Nasty way to diss on fellow leakers, in my opinion. I wonder if Mr. Assange feels he himself deserves what’s now coming to him.

https://en.wikipedia.org/wiki/Afghan_War_documents_leak#Info...



From your link:

Guardian journalist, David Leigh, claimed that Julian Assange initially refused to redact the names of informants.[62] In his book, co-authored with Luke Harding, WikiLeaks: Inside Julian Assange's War on Secrecy, Leigh claimed Assange to have said in relation to whether the names should be redacted, "Well, they're informants. So, if they get killed, they've got it coming to them. They deserve it."[63] In response to the book's publication, WikiLeaks posted on Twitter: "The Guardian book serialization contains malicious libels. We will be taking action."[64] When Douglas Murray relayed these comments in a debate, Assange interjected "We are in the process of suing The Guardian in relation to that comment."[65] The Guardian claimed the following day that they had 'not received any notification of such action from WikiLeaks or its lawyers', two months after the publication of the book.[66]

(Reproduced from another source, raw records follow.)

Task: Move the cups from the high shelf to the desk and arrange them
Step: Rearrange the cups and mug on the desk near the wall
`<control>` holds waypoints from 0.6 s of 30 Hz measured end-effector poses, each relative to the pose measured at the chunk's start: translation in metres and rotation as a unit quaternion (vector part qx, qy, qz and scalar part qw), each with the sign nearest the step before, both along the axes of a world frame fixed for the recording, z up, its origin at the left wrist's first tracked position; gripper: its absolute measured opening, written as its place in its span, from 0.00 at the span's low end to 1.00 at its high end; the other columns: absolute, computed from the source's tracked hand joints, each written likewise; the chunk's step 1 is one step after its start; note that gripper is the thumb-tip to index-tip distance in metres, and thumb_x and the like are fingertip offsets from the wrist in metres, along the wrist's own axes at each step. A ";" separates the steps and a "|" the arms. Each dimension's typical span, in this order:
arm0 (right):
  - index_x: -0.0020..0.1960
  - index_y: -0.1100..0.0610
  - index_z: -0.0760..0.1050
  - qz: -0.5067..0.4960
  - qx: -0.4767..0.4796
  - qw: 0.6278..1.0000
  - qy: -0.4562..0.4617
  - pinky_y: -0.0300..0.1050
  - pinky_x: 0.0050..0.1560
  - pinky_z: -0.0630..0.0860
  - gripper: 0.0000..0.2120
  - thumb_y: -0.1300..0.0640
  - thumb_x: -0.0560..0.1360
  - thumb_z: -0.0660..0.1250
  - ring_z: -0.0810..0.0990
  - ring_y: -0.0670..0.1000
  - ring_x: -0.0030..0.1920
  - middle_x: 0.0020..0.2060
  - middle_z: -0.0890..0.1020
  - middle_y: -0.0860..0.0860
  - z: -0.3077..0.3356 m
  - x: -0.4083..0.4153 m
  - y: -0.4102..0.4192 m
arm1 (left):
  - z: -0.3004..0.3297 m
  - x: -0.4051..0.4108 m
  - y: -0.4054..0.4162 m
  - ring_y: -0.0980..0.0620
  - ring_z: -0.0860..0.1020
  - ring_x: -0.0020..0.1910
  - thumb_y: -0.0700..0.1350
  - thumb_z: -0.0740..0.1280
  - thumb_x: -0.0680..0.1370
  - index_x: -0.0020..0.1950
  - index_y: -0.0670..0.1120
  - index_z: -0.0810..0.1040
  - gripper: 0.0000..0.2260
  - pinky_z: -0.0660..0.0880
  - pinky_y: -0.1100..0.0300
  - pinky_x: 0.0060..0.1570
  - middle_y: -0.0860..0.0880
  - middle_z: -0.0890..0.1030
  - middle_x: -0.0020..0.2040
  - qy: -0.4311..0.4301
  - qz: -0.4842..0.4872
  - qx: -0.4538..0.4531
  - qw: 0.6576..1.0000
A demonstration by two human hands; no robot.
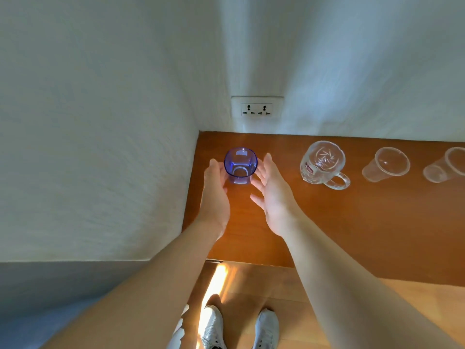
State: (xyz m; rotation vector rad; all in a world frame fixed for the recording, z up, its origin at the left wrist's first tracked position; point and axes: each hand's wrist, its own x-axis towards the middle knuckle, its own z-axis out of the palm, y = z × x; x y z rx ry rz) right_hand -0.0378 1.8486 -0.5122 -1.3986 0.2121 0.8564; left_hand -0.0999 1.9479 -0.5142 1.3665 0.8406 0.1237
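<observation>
A blue transparent cup [240,165] stands upright on the wooden desk [352,222], close to the left corner by the wall. My left hand [215,195] lies at the cup's left side with straight fingers, touching or almost touching it. My right hand [273,195] is spread beside the cup's right side, a small gap between them. Further right stand a clear glass mug with a handle [323,163], a clear plastic cup [386,165] and another clear plastic cup [446,165] cut by the frame edge.
White walls meet at the desk's back left corner, with a double power socket [257,109] above the desk. The desk's front edge runs below my forearms. Below it are a wooden floor and my white shoes [239,328].
</observation>
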 end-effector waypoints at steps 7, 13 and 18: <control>0.64 0.42 0.71 0.033 0.017 0.999 -0.022 0.56 0.74 0.63 0.19 0.34 0.84 0.49 0.73 0.47 0.68 0.61 0.78 0.43 -0.002 0.038 0.043 | -0.011 0.031 0.035 0.55 0.73 0.69 0.56 0.49 0.87 0.67 0.55 0.75 0.18 0.60 0.50 0.79 0.59 0.79 0.61 -0.080 0.103 -0.059 0.990; 0.58 0.40 0.76 0.042 0.030 0.998 -0.029 0.56 0.71 0.64 0.17 0.37 0.84 0.50 0.77 0.43 0.60 0.55 0.81 0.39 -0.016 0.049 0.061 | -0.032 0.046 0.047 0.61 0.75 0.61 0.55 0.51 0.87 0.61 0.58 0.77 0.15 0.63 0.57 0.72 0.60 0.80 0.58 -0.115 0.144 -0.075 0.980; 0.72 0.46 0.73 0.057 0.027 0.998 -0.030 0.56 0.75 0.62 0.22 0.39 0.85 0.51 0.74 0.47 0.69 0.62 0.79 0.44 -0.021 0.051 0.067 | -0.044 0.051 0.047 0.61 0.75 0.64 0.55 0.52 0.87 0.69 0.55 0.76 0.17 0.65 0.63 0.67 0.61 0.81 0.60 -0.141 0.152 -0.079 0.975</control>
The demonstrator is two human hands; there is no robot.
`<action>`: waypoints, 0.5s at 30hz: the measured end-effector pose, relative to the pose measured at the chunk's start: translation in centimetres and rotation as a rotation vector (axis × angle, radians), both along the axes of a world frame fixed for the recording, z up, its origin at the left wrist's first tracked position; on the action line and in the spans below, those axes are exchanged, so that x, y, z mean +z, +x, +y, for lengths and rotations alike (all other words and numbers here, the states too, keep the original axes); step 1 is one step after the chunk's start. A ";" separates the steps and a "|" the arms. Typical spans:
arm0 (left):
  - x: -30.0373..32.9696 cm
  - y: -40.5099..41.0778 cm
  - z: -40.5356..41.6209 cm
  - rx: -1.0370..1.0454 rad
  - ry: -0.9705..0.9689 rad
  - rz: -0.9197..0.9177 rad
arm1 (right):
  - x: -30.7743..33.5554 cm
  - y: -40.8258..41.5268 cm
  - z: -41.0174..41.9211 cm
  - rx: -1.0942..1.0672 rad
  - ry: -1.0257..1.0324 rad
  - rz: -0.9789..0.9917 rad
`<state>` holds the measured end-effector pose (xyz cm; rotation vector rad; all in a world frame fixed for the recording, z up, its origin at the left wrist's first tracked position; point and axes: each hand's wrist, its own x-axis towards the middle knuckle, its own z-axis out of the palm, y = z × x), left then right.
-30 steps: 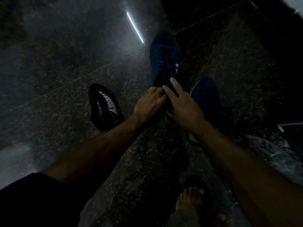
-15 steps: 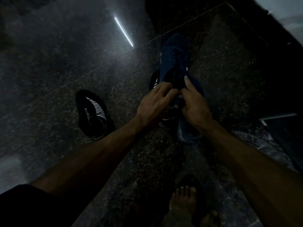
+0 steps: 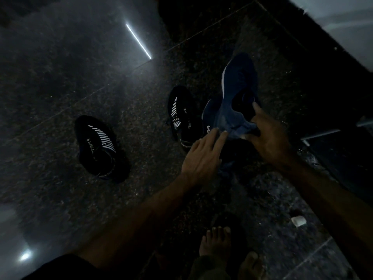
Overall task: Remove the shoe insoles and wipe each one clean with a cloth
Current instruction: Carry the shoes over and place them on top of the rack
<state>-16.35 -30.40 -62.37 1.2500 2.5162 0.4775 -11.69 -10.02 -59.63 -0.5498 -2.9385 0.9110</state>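
now that the right hand (image 3: 269, 136) has lifted the blue shoe (image 3: 238, 93) by its heel, gripping it, the left hand (image 3: 203, 154) reaches flat-fingered beside it, insole not out yet

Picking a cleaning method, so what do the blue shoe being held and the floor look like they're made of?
Dark blue shoe: apparently soft knit or mesh fabric, matte, creasing in the right hand. Speckled dark floor: probably polished granite-like stone, mirroring a light strip.
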 end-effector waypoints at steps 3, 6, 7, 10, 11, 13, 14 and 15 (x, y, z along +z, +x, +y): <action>-0.7 0.8 1.0 -0.074 -0.090 -0.009 | -0.4 1.9 1.6 -0.030 -0.011 0.021; -1.0 1.1 1.7 -0.157 -0.194 0.016 | -0.4 3.5 2.4 -0.082 -0.040 0.036; -1.1 1.2 1.9 -0.159 -0.216 0.001 | -0.6 4.0 2.7 -0.085 -0.047 0.026; -1.2 1.6 2.6 -0.152 -0.274 -0.041 | -1.7 5.5 3.5 -0.090 -0.034 -0.068; -1.3 1.8 2.8 -0.159 -0.294 -0.045 | -2.3 6.1 3.5 -0.092 -0.031 -0.104; -1.4 2.1 3.1 -0.164 -0.328 -0.062 | -3.7 7.6 3.5 -0.064 -0.044 -0.115; -1.6 2.1 3.2 -0.161 -0.347 -0.075 | -4.2 8.3 3.5 -0.038 -0.075 -0.108; -1.8 2.2 3.2 -0.158 -0.366 -0.087 | -4.7 9.0 3.5 -0.010 -0.086 -0.097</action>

So what you report is a claim that Assang himself has strongly denied.


He hasn't strongly denied it. He said in 2011 that he would sue them for reporting the quote. He hasn't. Anyone can say "it's not true" on twitter. I don't call that a strong denial.

In any case, the names of informants were published. He did it. That's all you need to know about the man.


The link you provided refers to a New Statesman article about a debate held to discuss the effect of whistleblowing. I quote the relevant passage from the New Statesman article:

Murray didn't back down, moving on to make reference to the Guardian's claim that Assange "didn't care" about Afghan informants who were identified as a result of the release of the war logs.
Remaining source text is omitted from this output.